■ Task item
Output only the lines below from the one containing "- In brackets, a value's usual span" to the one containing "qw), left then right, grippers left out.", exactly as written, both ends kept.
Given information Start Marker
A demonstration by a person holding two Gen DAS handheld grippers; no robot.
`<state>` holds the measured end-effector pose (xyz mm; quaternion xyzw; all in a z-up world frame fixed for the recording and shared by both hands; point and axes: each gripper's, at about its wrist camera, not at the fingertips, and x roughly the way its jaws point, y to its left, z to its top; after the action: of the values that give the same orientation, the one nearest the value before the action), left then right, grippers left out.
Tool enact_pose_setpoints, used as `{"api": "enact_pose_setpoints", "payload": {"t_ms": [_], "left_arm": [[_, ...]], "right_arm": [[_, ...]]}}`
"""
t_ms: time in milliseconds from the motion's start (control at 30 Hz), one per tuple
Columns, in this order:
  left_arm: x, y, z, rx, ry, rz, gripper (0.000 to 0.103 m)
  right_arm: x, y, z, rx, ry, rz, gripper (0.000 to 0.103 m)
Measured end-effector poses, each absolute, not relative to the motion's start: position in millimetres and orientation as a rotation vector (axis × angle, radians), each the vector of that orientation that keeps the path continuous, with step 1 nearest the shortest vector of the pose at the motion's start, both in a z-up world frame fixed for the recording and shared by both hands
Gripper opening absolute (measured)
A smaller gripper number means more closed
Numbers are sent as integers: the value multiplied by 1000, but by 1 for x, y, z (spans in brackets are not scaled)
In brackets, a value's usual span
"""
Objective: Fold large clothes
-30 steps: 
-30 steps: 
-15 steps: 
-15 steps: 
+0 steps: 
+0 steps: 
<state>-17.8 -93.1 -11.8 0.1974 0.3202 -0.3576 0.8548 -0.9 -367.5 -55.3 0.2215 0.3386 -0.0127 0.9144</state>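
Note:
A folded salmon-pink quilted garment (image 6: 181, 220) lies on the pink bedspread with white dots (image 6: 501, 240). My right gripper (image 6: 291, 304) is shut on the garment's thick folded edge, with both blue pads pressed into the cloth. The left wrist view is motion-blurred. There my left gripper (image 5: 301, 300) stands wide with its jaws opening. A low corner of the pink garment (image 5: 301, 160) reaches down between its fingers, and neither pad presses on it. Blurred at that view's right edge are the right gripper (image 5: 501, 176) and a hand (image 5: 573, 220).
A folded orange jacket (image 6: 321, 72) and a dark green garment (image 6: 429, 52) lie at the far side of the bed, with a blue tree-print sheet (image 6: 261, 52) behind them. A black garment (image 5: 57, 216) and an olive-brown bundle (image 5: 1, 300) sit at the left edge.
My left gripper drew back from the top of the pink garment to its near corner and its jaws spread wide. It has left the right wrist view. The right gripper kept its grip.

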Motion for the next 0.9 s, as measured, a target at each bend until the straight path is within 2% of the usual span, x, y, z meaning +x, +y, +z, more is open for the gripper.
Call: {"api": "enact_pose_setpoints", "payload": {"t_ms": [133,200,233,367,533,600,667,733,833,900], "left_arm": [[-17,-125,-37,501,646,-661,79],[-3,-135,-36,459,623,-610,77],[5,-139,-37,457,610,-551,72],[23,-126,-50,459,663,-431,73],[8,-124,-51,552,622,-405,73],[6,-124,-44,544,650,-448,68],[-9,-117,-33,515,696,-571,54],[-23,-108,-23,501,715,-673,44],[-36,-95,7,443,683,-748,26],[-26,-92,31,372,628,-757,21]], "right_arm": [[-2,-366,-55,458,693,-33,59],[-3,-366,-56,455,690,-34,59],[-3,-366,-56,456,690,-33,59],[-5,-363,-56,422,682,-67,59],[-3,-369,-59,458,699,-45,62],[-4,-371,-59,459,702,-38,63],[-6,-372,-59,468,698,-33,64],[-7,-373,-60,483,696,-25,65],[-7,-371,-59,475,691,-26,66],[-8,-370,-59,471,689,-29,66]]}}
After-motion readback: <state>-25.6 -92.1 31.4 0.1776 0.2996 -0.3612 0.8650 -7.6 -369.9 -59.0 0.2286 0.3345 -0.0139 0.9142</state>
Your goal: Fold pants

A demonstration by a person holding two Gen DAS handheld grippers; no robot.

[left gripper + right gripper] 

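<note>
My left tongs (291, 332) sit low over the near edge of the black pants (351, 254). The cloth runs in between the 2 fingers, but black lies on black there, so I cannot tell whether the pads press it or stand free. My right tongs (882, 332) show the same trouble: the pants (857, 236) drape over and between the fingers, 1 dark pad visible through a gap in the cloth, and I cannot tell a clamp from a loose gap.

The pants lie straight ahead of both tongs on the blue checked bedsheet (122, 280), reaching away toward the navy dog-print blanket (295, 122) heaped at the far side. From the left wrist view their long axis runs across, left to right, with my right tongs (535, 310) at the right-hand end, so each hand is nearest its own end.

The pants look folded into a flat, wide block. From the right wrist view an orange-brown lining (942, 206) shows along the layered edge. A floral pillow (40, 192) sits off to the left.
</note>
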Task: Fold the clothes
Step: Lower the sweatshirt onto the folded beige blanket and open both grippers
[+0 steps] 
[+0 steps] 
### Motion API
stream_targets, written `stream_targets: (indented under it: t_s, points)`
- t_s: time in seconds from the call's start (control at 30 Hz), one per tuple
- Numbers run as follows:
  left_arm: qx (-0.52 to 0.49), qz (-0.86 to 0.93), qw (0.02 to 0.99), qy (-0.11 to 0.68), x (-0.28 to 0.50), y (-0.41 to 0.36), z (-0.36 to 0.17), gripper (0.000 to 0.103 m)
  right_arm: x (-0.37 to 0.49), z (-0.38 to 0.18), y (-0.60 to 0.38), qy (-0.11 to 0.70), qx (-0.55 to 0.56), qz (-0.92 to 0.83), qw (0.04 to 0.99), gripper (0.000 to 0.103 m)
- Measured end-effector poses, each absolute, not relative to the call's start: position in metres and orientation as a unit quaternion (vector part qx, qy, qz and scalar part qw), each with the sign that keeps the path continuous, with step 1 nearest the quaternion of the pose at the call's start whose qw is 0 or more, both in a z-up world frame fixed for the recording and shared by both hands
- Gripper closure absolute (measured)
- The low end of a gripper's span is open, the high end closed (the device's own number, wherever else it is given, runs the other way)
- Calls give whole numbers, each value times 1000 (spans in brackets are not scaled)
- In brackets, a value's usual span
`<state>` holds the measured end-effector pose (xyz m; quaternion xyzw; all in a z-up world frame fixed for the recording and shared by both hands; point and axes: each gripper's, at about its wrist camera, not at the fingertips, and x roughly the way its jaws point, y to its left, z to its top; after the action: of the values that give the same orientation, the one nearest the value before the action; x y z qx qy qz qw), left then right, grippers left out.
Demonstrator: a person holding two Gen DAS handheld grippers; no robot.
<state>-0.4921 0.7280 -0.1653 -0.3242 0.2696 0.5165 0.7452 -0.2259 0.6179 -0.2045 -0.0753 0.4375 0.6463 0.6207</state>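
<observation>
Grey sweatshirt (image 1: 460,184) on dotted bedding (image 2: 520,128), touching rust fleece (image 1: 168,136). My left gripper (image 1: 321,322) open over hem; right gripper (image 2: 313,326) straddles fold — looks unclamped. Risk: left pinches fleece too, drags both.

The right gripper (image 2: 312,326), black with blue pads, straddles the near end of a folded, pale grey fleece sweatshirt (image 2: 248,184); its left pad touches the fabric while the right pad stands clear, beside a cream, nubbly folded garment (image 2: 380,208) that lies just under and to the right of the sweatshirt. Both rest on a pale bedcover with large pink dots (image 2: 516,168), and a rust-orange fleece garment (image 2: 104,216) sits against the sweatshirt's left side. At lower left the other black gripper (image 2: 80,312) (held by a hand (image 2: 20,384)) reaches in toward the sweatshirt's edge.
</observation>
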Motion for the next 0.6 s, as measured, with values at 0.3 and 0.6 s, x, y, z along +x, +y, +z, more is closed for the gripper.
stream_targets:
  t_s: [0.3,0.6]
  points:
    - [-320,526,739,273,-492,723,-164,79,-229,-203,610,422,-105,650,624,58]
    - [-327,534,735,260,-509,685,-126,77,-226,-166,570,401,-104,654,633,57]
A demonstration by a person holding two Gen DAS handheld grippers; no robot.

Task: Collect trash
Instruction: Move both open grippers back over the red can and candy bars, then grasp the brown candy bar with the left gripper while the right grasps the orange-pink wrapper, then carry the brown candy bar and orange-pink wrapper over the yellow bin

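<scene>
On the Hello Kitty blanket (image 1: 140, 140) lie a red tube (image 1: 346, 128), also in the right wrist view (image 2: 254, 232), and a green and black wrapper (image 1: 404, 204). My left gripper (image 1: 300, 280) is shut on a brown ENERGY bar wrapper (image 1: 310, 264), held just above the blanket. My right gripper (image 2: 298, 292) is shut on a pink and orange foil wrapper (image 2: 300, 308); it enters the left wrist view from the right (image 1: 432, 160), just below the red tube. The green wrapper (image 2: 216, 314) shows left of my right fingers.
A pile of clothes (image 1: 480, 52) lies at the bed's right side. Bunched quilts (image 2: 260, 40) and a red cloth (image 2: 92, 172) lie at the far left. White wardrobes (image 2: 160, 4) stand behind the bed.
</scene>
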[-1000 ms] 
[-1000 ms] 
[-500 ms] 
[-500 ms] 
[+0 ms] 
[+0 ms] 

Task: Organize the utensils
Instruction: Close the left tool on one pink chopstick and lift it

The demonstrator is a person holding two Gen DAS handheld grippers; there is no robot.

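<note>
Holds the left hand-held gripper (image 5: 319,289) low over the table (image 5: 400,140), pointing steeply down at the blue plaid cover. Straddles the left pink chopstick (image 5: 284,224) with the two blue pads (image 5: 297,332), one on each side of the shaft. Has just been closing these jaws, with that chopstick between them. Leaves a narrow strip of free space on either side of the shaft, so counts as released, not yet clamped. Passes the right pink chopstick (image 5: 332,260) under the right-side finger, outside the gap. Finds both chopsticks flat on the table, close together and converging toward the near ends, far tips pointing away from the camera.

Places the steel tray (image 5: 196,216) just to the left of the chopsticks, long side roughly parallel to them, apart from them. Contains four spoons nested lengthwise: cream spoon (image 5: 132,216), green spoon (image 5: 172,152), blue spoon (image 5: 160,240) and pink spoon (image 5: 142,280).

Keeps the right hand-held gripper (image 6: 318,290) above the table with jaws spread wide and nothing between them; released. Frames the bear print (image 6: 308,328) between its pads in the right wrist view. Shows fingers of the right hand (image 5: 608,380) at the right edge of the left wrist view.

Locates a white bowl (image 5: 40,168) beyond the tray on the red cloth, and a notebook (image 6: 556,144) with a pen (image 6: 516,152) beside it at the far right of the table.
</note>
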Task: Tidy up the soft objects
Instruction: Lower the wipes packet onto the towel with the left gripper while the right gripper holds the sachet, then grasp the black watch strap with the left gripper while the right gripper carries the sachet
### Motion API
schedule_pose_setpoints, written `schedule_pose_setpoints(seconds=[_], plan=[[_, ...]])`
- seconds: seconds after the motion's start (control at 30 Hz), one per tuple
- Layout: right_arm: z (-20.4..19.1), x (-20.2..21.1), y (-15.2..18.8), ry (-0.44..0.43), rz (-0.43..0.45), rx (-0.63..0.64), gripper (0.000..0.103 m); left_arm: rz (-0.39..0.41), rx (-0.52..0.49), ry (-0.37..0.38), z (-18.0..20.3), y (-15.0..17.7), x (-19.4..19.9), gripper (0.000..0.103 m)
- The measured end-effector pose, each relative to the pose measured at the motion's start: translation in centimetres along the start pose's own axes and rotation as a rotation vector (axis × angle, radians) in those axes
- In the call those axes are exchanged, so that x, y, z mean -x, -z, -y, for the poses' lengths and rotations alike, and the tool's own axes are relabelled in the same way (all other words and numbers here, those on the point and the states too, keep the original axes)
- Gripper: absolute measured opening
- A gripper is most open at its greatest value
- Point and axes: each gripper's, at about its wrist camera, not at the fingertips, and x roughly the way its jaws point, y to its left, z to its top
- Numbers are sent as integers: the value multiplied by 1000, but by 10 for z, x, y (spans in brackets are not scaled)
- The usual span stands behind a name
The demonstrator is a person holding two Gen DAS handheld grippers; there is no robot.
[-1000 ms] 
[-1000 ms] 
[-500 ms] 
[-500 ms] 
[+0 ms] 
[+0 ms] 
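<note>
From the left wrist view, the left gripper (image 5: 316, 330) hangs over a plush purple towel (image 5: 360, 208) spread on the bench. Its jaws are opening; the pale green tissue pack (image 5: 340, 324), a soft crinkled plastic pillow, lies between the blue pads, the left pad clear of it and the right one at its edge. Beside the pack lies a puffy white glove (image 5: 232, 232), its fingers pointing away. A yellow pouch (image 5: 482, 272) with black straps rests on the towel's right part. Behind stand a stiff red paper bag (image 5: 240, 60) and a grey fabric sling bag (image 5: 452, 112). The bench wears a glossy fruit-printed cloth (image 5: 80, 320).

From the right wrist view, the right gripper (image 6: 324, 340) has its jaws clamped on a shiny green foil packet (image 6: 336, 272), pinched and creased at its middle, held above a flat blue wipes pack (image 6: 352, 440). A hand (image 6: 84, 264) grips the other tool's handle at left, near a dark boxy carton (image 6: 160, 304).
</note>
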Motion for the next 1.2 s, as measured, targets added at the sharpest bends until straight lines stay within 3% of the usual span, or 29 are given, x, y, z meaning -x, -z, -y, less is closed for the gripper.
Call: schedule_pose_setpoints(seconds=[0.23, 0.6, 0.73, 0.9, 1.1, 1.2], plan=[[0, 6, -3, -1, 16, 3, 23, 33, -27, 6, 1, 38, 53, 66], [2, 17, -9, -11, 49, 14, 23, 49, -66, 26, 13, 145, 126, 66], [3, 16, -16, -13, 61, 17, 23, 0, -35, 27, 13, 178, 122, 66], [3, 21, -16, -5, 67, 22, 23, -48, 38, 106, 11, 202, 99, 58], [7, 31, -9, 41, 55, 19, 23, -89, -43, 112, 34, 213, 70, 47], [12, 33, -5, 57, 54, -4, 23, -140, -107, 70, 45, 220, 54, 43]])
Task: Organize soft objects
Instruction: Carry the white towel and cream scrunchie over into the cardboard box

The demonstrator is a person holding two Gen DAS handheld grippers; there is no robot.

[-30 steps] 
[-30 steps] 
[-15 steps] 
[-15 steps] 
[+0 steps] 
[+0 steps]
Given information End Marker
■ Task result
- In brackets, a value's usual span
`<state>` holds the measured end-effector pose (xyz m; quaternion xyzw; all in a z-up world frame fixed for the recording and shared by both hands; point and axes: each gripper's, at about its wrist camera, not at the fingertips, and x roughly the way its jaws point, y to its left, z to its top; after the action: of the values that give the same orientation, the one nearest the value before the action; x y z qx qy qz qw), left then right, grippers left out.

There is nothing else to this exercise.